§ HOW TO COMPLETE THIS TASK: Restate word for word the material below, starting at the line that contains "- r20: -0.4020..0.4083" and stopping after the last line; skip pictures.

§ DATASET EXTRACT:
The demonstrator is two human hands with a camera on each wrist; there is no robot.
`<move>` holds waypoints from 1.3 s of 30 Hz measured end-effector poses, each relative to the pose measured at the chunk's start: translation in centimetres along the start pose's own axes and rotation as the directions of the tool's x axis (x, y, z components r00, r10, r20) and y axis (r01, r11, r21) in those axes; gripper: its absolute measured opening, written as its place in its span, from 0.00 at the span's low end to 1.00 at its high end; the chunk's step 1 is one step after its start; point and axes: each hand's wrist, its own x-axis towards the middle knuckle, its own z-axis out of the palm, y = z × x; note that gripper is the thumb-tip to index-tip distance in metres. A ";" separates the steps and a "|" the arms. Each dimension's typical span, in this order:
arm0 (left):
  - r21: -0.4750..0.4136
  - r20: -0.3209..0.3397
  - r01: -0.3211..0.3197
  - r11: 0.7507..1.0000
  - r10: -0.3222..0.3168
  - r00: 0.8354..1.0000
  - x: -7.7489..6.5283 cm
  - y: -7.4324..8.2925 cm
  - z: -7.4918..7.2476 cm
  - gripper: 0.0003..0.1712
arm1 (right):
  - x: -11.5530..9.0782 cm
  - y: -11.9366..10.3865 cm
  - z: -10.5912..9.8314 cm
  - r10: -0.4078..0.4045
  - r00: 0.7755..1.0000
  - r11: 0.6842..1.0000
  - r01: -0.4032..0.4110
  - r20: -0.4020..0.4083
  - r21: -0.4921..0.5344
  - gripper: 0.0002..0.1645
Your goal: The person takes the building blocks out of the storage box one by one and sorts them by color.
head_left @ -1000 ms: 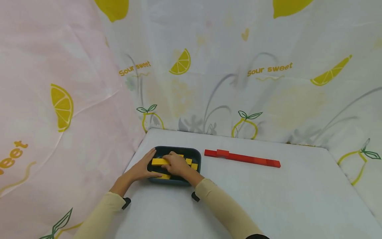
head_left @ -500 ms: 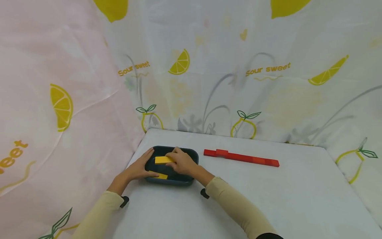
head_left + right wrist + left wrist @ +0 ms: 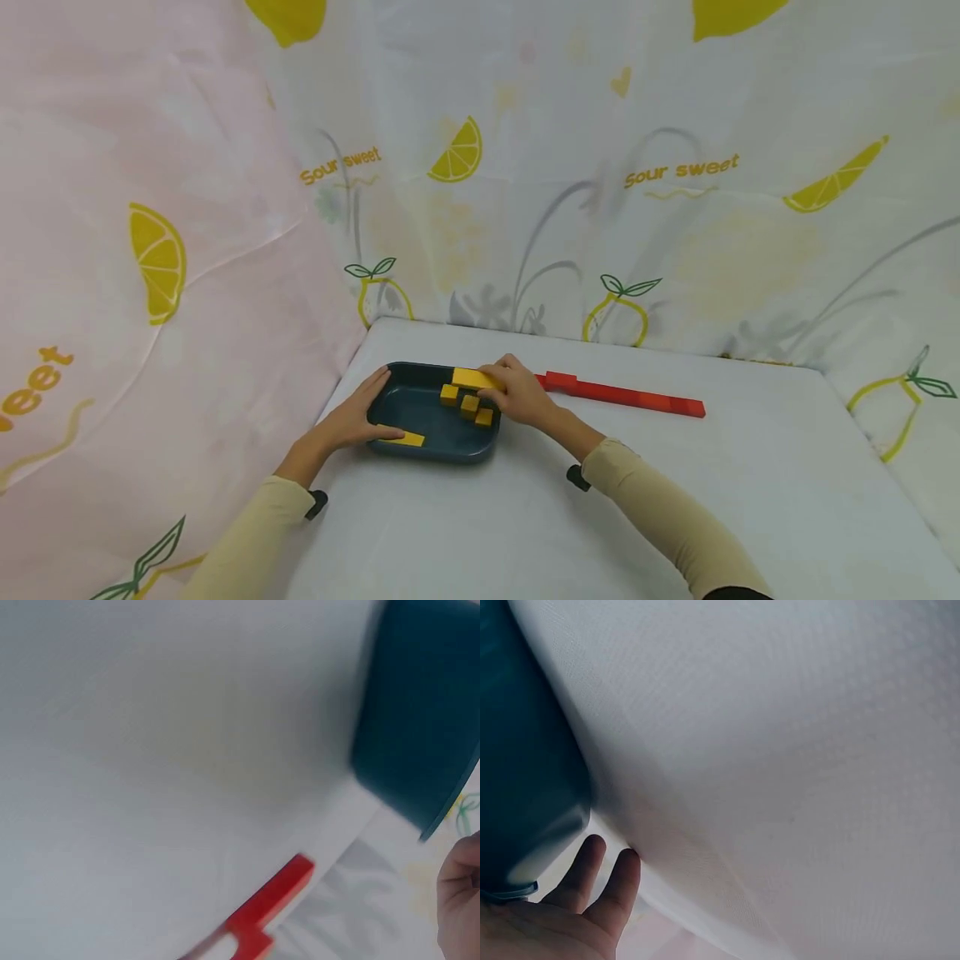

§ RESULT BELOW:
  - r20: -0.4020..0.4083
  - r21: -0.4921..0.5344
  - gripper: 0.0002..0.1645
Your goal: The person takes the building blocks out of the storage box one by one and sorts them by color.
head_left @ -1000 ms: 
head_left @ -500 ms: 
head_left + right wrist + left wrist @ +0 ms: 

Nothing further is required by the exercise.